What is being asked. Work through the data below and copy out every line where "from" is found.

Provided material.
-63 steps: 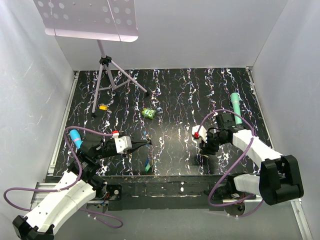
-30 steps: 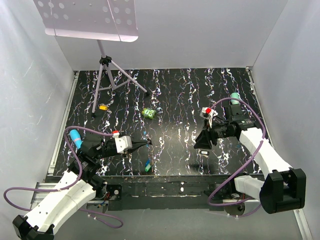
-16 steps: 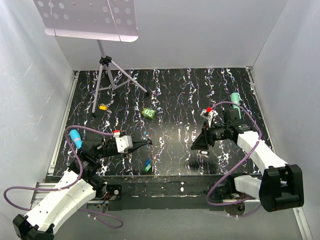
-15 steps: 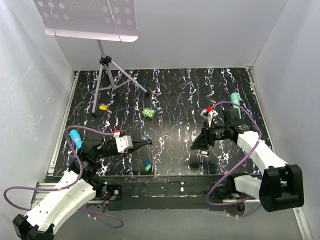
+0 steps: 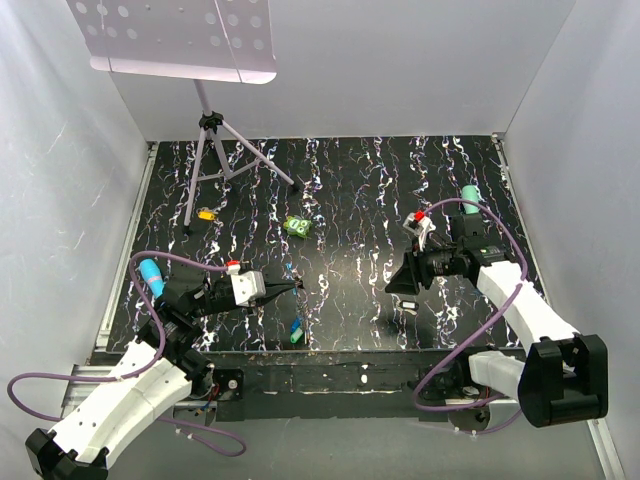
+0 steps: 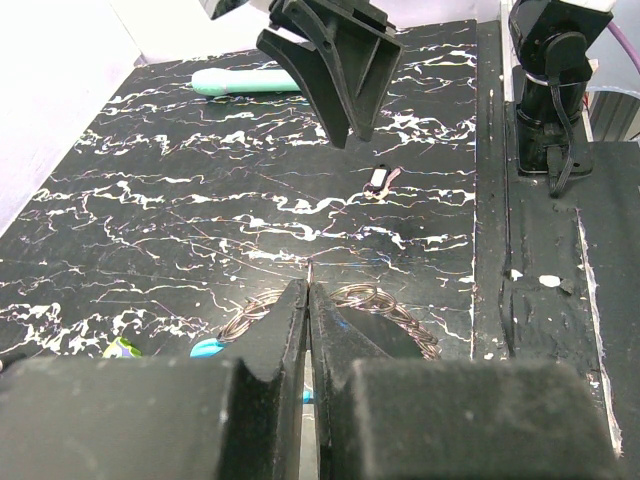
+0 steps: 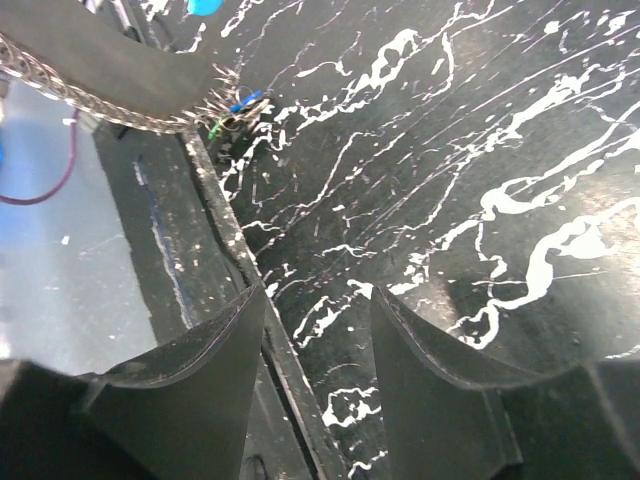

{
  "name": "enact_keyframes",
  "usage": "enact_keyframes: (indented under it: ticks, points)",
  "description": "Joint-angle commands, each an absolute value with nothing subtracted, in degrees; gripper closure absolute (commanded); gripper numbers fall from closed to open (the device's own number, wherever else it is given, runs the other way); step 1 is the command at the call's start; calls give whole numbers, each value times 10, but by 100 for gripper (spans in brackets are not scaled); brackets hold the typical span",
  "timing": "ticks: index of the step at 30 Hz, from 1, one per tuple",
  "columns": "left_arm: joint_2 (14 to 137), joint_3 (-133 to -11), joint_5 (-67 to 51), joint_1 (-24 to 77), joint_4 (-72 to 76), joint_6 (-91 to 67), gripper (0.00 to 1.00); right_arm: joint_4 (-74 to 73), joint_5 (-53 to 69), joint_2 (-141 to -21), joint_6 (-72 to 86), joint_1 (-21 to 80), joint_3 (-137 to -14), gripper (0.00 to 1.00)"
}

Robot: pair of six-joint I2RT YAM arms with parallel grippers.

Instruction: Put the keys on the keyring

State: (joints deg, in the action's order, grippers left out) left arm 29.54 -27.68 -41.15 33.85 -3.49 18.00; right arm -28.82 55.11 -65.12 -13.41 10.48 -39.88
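My left gripper (image 5: 297, 284) is shut on the keyring, low over the table's front middle. In the left wrist view, grey chain loops (image 6: 392, 305) hang on both sides of the closed fingers (image 6: 270, 340), and a thin metal tip sticks out between them. The chain (image 7: 90, 100) also shows in the right wrist view. A tiny blue-green key (image 5: 296, 331) lies near the front edge and also shows in the right wrist view (image 7: 236, 108). My right gripper (image 5: 393, 290) is open and empty above the table (image 7: 315, 300). A small pale piece (image 6: 380, 180) lies beneath it; I cannot tell what it is.
A teal marker (image 5: 470, 212) lies at the right. A green lumpy object (image 5: 296, 226) and an orange-yellow piece (image 5: 205, 213) sit mid-table. A tripod stand (image 5: 214, 150) is at the back left. A light-blue cylinder (image 5: 150, 272) is at the left. The table's front edge (image 7: 215, 215) runs under the right gripper.
My right arm has lifted off the table, stretched out and turned its open gripper towards the left arm. The left gripper and the blue-green key have not moved.
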Motion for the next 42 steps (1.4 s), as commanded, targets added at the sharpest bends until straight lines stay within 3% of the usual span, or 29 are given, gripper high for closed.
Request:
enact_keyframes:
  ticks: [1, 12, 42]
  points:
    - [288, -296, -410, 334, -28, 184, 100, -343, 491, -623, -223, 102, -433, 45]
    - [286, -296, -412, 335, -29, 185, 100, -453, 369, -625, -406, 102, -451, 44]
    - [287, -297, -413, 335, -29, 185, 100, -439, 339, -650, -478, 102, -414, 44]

Answer below.
  "description": "Joint-angle commands, each an absolute value with nothing subtracted, in degrees; gripper closure absolute (commanded); gripper numbers fall from closed to open (the device's own number, wherever else it is given, runs the other way); step 1 is the command at the call's start; calls give whole numbers, each value times 10, but by 100 for gripper (spans in brackets are not scaled); brackets hold the typical span",
  "timing": "ticks: index of the step at 30 Hz, from 1, one per tuple",

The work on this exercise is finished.